The rate at which ice melts depends on the rate at which thermal
energy can be delivered to it. Ice takes 80 calories per gram to break
the bonds between neighboring water molecules in the crystal so that
the water can flow.
The rate at which heat energy is delivered to a piece of ice
depends on many factors, such as the temperature of the air or water
you use, the thermal conductivity of the air and water, and if the air
or water are flowing. If there is no flow, then the ice cools off the
air or water which is close to it, and this slows down the heat
transfer to the ice because it is in contact with only cold air or
water. If the air or water flow, then the cold air or water are
constantly replenished with warm air or water, and then it is a
question of how much heat a volume of warm water or warm air can give
to the ice cube in a particular time.
If the air is very hot and/or flowing very fast and the water is
stationary, it is possible that the air may melt your ice first. I
will, for the moment, assume "normal" circumstances: an ice cube
floating in a large bucket of room-temperature water compared with an
ice cube hanging in the air on, say, a string, where the air is still
and also at room temperature.
Convection is a main determinant of how fast the ice will melt.
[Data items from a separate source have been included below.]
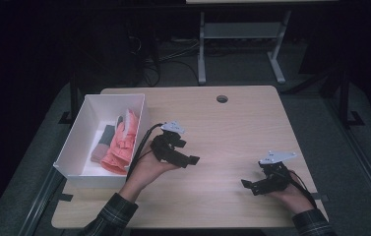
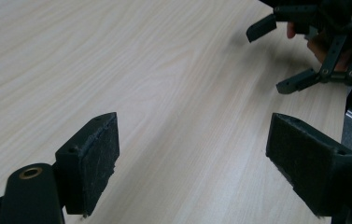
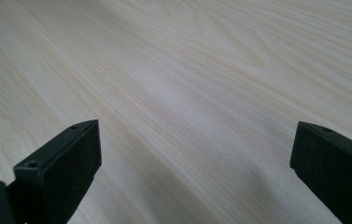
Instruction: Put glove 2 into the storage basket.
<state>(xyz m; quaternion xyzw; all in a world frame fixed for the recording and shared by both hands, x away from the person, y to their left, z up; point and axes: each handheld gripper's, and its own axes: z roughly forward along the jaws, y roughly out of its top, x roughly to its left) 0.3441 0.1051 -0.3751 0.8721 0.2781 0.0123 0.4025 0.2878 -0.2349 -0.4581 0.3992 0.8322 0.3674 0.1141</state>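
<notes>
A white box [image 1: 70,142] stands on the left part of the wooden table [image 1: 232,132]. In it lie a pink glove [image 1: 121,142] and a grey one [image 1: 103,143]. My left gripper [image 1: 179,152] is held just right of the box, a little above the table, open, with nothing between its jaws. In the left gripper view the left gripper [image 2: 194,158] looks across bare wood at the right gripper [image 2: 304,51]. My right gripper [image 1: 253,179] hovers near the front right of the table, open and empty. Bare wood lies between the jaws of the right gripper [image 3: 192,163] in the right gripper view.
A round cable hole [image 1: 222,99] sits near the table's far edge. Behind the table stands a white desk frame [image 1: 242,34] with cables on the dark floor. Bare wood stretches between and beyond the two grippers.
</notes>
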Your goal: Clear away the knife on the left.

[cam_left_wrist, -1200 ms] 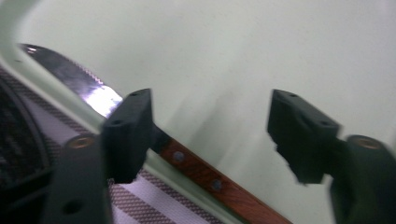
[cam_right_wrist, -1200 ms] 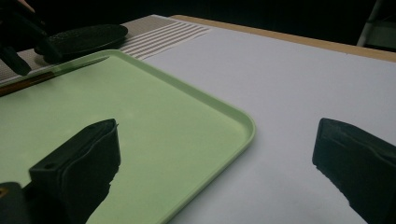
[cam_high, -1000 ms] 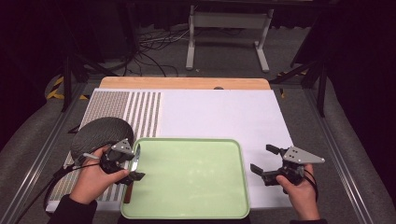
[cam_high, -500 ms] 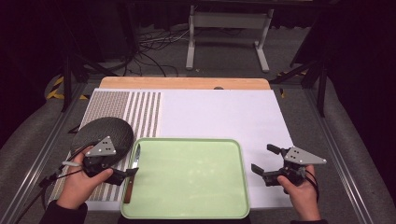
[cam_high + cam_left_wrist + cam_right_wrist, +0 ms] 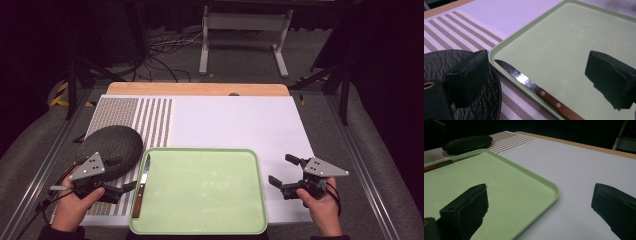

Cold air or water will sink, and be replaced by warmer fluid. Water has
a much higher heat capacity than air, and so it can deliver more
thermal energy at the same flow rate. The air may flow faster, but
usually not fast enough to match the difference in heat capacities.
One other effect that may be going on in the air experiment is
that some of the water which melts from the ice may then evaporate,
taking 540 calories per gram that otherwise could have been used to
melt more ice, further slowing the melting. If the air is very humid,
however, water may condense from the air onto the ice, liberating 540
calories per gram in the process, speeding up the melting.